SECTION 7 : TERMINATION OF EMPLOYMENT
If a Grantee's employment with the Company terminates either
- a) For Cause: The Options granted, to the extent not previously exercised as well as Unvested Options, will terminate on the date of such termination of employment (or service).
- b) Voluntary on the part of the Grantee: then the Grantee shall have a period of three (3) days from the date of voluntary resignation to exercise the Vested Options. On expiry of this three (3) day period the Vested unexercised Options shall lapse.

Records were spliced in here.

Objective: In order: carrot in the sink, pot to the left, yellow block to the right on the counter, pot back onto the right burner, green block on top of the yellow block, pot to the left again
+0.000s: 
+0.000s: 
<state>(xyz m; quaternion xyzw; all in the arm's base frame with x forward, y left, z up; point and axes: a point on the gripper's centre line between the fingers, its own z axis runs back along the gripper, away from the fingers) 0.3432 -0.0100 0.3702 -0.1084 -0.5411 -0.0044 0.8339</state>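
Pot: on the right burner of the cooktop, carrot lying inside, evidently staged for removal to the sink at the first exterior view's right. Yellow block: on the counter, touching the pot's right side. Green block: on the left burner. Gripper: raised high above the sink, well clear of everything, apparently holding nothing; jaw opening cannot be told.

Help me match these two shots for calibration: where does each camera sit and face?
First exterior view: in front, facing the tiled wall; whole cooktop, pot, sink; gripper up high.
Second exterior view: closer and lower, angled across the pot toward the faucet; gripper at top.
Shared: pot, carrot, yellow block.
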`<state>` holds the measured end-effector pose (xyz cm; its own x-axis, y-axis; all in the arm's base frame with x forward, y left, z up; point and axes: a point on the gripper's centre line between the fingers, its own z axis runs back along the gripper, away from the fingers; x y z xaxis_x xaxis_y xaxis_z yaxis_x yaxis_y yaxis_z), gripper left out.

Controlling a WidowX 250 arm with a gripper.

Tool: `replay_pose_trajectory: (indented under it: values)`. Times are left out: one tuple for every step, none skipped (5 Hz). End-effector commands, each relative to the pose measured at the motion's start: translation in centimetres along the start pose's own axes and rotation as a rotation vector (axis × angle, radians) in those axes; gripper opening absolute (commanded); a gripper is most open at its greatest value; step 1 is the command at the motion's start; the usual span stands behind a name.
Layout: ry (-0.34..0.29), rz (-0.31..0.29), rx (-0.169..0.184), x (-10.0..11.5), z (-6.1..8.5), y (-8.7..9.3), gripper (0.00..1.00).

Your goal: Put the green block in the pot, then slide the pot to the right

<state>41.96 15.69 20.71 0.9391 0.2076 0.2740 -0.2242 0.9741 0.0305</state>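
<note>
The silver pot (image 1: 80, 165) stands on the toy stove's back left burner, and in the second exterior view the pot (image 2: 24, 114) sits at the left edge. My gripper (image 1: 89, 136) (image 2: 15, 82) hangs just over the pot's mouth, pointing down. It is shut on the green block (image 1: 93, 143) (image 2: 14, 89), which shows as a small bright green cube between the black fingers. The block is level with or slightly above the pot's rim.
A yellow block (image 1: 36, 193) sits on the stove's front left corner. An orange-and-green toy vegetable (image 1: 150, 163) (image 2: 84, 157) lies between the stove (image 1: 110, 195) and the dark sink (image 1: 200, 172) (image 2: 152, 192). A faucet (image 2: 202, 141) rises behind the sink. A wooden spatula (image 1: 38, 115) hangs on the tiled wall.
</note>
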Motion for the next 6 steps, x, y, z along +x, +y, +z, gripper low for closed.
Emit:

Until IPO, in case Grantee's employment with the Company terminates for Cause or the Grantee resigns voluntarily then the Grantee will have to compulsorily sell all the Shares to the Promoters or anyone nominated by the Promoters or the Company and shall make such offer immediately upon termination or voluntary resignation. The Promoter or such nominated person will endeavor to complete the said purchase transaction at their earliest. The Price at which the Grantee will sell the Shares to the Promoter or anyone nominated by the Promoters or the Company shall be such price as determined in Section 6 (i) of this Plan.

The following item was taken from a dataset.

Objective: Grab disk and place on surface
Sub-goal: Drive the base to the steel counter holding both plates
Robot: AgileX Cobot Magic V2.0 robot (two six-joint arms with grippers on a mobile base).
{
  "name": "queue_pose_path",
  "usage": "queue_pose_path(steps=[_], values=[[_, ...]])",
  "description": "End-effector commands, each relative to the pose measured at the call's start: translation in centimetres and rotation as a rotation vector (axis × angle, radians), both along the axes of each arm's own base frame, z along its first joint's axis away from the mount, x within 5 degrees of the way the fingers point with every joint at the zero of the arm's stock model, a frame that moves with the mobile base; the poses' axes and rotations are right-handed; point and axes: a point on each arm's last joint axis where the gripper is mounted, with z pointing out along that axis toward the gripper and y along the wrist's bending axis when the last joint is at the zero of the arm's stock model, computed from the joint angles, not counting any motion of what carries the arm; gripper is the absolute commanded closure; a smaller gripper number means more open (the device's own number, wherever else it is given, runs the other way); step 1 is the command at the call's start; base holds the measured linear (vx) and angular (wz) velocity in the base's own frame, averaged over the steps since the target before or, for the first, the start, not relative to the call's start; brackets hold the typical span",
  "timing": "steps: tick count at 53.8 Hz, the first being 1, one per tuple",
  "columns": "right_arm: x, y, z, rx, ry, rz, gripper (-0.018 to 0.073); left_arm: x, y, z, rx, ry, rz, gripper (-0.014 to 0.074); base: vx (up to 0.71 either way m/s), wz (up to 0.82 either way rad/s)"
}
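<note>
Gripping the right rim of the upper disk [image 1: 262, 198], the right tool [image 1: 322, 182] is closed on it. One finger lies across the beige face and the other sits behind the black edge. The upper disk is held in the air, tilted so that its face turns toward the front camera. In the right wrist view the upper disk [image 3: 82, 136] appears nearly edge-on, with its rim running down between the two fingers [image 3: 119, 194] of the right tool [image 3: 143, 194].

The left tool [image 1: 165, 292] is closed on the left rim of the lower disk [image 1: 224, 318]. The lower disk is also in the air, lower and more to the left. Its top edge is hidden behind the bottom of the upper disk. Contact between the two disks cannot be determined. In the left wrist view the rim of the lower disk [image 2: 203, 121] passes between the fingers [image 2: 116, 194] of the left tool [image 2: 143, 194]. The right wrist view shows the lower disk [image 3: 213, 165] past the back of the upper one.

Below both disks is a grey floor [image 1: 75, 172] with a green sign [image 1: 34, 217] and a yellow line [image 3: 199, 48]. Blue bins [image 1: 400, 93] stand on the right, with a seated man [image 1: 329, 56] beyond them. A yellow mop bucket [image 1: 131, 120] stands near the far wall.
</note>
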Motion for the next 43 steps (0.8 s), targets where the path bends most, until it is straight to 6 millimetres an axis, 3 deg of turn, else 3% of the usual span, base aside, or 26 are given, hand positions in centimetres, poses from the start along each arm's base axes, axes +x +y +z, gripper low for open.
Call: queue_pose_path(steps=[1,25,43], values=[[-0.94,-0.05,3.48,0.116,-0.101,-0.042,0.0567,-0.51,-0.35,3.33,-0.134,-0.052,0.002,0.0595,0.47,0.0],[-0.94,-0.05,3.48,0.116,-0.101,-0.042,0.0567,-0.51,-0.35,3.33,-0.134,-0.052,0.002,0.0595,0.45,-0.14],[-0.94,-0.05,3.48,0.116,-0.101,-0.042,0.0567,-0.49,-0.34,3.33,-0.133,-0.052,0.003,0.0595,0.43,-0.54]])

Provided however that in the event of the services of the Employee is transferred to another establishment being Subsidiary or Holding company of the Company, it shall not be deemed to be a termination of employment for the purpose of this Plan and the said employee will be entitled to all vesting benefits in the same manner as any other eligible employee, subject to clause (a) and (b) above.
SECTION 8 : ACCELERATION OF EXERCISE
Retirement, Disability or Death: Retirement: Vested Options: All the Vested Options shall be exercised by a Grantee within 3 months from the date of his retirement.
Unvested Options: All the Unvested Options of a Grantee will be cancelled.
Disability:
Vested Options: All the Vested Options shall be exercised by a Grantee or legal heir within 6 months from the date of such event.
Unvested Options: All the Unvested Options shall immediately vest on the Grantee or a legal heir and shall be exercised within 6 months from the date of such event.
Death:
Vested Options: All the Vested Options shall be exercised by a legal heir of a Grantee within 6 months from the date of such event.
Unvested Options: All the Unvested Options shall immediately vest on the legal heir or a nominee of a Grantee and they shall be allowed to exercise within 6 months from the date of such event.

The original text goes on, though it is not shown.